What to do:
Return the listing below verbatim. Pictures do not belong in the copy.

+--

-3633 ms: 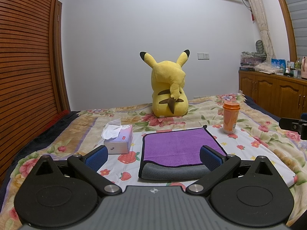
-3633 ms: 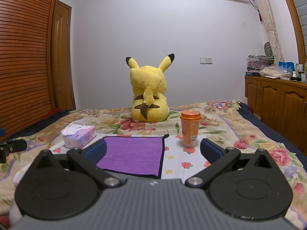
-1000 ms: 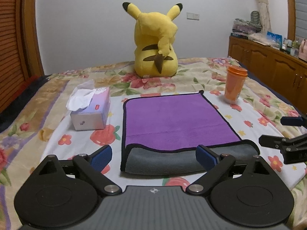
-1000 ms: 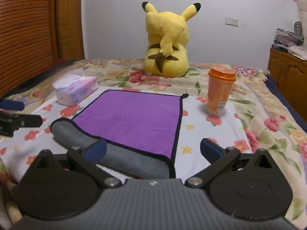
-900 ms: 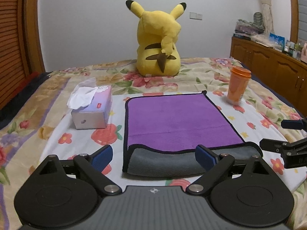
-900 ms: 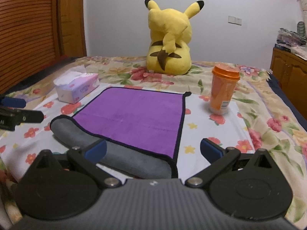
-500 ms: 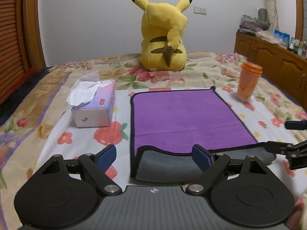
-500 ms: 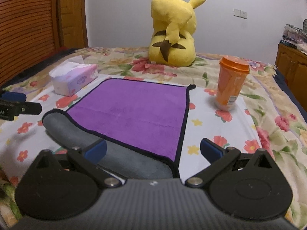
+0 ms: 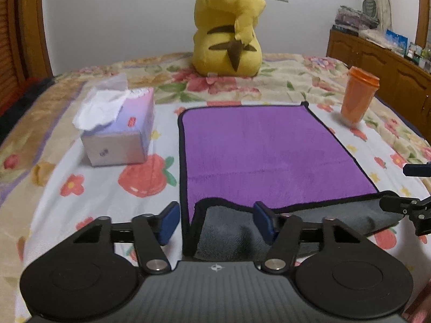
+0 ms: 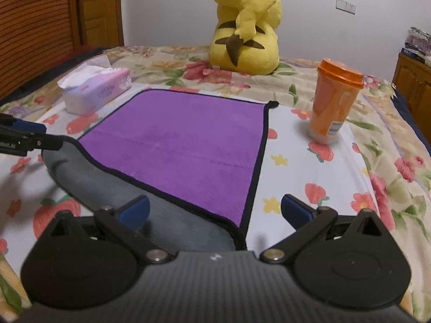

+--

Written answer:
-3633 ms: 
-3633 ms: 
-1000 ms: 
-1000 ms: 
-900 ms: 
-900 ms: 
-500 ms: 
-500 ms: 
+0 ms: 
+0 ms: 

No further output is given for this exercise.